Supplied records Block Start

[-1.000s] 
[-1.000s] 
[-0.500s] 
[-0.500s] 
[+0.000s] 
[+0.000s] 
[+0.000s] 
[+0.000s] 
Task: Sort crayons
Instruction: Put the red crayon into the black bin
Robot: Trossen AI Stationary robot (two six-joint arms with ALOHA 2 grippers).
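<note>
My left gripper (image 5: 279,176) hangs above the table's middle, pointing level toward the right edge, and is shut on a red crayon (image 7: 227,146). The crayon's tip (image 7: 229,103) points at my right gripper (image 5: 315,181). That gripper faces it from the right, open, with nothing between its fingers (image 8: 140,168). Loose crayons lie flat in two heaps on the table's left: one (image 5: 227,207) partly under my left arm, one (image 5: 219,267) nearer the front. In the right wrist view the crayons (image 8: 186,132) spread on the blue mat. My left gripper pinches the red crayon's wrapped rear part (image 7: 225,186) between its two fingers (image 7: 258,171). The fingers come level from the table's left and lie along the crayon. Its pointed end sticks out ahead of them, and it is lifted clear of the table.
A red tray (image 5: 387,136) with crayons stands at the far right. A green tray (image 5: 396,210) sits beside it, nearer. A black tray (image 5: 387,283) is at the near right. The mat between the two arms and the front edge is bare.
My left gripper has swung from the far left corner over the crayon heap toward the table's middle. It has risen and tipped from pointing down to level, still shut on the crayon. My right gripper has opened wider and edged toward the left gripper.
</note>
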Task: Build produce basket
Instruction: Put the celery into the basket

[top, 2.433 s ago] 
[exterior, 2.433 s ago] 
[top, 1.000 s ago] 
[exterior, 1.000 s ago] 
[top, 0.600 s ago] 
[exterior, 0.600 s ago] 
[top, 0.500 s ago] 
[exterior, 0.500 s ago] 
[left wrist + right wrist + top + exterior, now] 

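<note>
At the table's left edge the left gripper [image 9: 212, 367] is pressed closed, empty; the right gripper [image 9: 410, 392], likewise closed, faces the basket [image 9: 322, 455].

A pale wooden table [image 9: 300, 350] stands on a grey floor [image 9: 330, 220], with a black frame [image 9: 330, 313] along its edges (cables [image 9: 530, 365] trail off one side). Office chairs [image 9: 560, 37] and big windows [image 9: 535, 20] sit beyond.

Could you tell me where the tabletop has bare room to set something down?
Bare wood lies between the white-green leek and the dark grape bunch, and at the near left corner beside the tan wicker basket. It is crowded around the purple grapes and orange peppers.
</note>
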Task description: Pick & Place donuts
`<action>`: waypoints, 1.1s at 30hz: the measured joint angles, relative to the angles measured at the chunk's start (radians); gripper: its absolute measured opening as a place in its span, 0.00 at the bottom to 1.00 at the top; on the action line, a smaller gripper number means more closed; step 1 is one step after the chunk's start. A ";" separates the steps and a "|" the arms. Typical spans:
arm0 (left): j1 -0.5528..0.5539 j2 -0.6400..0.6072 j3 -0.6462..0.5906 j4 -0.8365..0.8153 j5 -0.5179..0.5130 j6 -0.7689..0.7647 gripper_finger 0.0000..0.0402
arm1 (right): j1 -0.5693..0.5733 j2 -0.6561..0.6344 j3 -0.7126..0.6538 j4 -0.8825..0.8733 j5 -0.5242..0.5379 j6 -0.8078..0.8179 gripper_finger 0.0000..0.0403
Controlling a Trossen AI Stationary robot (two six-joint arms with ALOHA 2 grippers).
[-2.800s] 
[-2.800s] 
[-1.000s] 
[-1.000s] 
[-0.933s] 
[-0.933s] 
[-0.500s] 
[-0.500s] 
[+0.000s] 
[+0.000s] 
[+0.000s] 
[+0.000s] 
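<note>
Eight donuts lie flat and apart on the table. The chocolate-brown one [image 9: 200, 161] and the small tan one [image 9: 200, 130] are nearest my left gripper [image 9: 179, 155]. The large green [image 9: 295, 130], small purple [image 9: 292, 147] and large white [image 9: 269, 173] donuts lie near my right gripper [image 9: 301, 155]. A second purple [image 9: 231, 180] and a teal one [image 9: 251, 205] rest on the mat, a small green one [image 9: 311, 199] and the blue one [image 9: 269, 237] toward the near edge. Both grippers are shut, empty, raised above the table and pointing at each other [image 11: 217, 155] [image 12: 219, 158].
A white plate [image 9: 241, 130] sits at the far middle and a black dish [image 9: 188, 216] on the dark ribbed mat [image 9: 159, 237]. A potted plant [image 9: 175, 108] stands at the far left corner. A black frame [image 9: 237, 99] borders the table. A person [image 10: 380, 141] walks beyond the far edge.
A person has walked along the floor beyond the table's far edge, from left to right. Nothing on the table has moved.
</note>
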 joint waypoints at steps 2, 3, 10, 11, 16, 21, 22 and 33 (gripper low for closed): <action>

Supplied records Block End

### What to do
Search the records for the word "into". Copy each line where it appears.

### Result of the exercise
Instruction: Put the red crayon into the black bin
Instruction: Put the celery into the basket

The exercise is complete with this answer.